It more closely reflects Baker's own attitude. He seems to be genuinely offended by what he sees as wasteful government spending, and that is where he almost inevitably veers, regardless of the topic or question. (He also gets viscerally angry over the Patrick administration's decision to "abandon" the Massachusetts Comprehensive Assessment System (MCAS) in favor of national Common Core standards, a reaction that seems less to do with a comparison of the two measures, and more to do with a perceived slight to the work he, Weld, and the Pioneer Institute did in creating MCAS.)
In contrast to his deep feelings about the budget, Baker almost never speaks about, let alone gets animated over, actual hardships or difficult choices that people are dealing with.

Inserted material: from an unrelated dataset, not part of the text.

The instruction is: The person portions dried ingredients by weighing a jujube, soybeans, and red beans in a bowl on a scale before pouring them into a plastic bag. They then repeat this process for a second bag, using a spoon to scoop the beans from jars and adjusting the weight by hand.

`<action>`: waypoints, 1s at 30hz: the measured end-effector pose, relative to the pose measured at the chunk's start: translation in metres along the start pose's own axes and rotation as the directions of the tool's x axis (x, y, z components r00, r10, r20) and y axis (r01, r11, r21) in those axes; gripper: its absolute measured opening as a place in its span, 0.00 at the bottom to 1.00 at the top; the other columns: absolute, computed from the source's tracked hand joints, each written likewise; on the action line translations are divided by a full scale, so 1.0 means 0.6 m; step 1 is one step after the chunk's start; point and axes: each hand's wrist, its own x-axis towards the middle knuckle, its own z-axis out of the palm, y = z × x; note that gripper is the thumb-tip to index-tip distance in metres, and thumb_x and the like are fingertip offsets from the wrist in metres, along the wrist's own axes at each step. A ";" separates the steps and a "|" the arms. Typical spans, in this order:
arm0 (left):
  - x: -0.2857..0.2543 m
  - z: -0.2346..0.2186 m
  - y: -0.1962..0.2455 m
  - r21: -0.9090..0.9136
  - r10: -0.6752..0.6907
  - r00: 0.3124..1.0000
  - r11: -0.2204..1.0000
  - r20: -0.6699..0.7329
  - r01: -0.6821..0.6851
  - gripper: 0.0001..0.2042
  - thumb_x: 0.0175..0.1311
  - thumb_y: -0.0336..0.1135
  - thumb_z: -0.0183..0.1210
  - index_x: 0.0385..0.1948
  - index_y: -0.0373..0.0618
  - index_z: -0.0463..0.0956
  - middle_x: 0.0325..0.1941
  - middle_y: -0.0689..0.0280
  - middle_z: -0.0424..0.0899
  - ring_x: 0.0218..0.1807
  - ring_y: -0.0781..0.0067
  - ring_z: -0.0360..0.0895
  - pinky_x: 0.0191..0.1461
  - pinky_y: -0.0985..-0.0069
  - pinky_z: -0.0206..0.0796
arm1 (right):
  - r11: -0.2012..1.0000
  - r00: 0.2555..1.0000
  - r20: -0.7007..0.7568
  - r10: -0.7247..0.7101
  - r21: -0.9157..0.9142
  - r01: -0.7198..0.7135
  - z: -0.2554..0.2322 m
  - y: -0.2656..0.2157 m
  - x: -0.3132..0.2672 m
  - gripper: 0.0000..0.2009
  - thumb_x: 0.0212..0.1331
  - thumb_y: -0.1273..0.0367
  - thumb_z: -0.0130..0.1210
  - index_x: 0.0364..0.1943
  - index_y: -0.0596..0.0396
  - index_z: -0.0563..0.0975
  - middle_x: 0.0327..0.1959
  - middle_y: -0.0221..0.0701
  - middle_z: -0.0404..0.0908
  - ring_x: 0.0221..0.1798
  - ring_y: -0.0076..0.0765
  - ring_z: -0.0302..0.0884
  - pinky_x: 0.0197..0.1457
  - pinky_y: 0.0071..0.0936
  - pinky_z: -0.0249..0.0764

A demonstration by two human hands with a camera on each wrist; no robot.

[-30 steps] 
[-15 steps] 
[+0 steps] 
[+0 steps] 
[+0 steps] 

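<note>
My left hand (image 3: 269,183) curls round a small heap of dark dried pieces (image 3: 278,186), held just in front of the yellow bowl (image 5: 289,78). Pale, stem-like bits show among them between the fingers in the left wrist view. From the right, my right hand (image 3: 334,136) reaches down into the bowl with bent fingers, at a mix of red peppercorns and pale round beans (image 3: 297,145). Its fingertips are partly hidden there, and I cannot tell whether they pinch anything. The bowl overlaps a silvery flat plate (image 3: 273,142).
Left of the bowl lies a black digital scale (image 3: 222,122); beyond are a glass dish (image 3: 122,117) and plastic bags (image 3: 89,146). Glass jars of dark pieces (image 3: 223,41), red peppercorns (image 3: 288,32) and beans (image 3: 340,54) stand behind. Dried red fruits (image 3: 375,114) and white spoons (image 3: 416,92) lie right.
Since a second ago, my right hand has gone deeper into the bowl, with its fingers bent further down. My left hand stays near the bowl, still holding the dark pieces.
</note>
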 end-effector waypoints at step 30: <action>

When I pressed Baker about his understanding of those hardships, he cited only "this notion that state government doesn't play by the same rules I play by," a regular theme of his on the stump, and something he says regular people tell him "all the time."
There's no "feeling your pain" in that response — nor is there ever. Other than occasional clichés and generalizations, I have yet to hear during the campaign Baker describe or acknowledge any problem or fear faced by any actual family. Not even when it's right in front of him. At a Women for Baker town-hall meeting last week, a new mother living in Boston asked Baker about her concern that, if her child doesn't get into one of the few elite public schools in Boston, she will need to spend a fortune on a private education. Baker joked about her worrying so early about such a thing, and then talked about the need to cut state expenses so that local aid could remain at current levels. I have witnessed other oddly cold responses like that.
To Baker, expressing empathy seems irrelevant — and cutting government is the answer to all the problems. He believes, wholeheartedly, that state government's bloat, in both spending and regulation, creates a poor business climate that discourages business investment, which is why we have high unemployment. "If we had a state government that was affordable, and competitive," he told me, "this state would rock."
Maybe so, but that connection between cutting obscure budget line items and getting someone a full-time job is tenuous to voters, and he's coming across as a cold bean-counter, not someone solving their problems.
That icy reputation is heightened by his apparent lack of concern about the affects his budget cuts would have. A woman in her 60s, ready to vote against Patrick and generally impressed by what she's heard about Baker, told me at the Needham Harvest Fair that she was concerned by his plan to fire 5000 state employees. "What happens to them?" she wondered. I've heard the same thought expressed repeatedly, including from a strong Baker supporter at the Women for Baker event.
A reporter asked, at a recent public event, "how much pain and suffering" Baker was willing to inflict through budget cuts; he didn't offer even a half-hearted expression of concern, countering instead that people out of work were experiencing the real pain and suffering, and needed the state to cut so that businesses can expand and start hiring.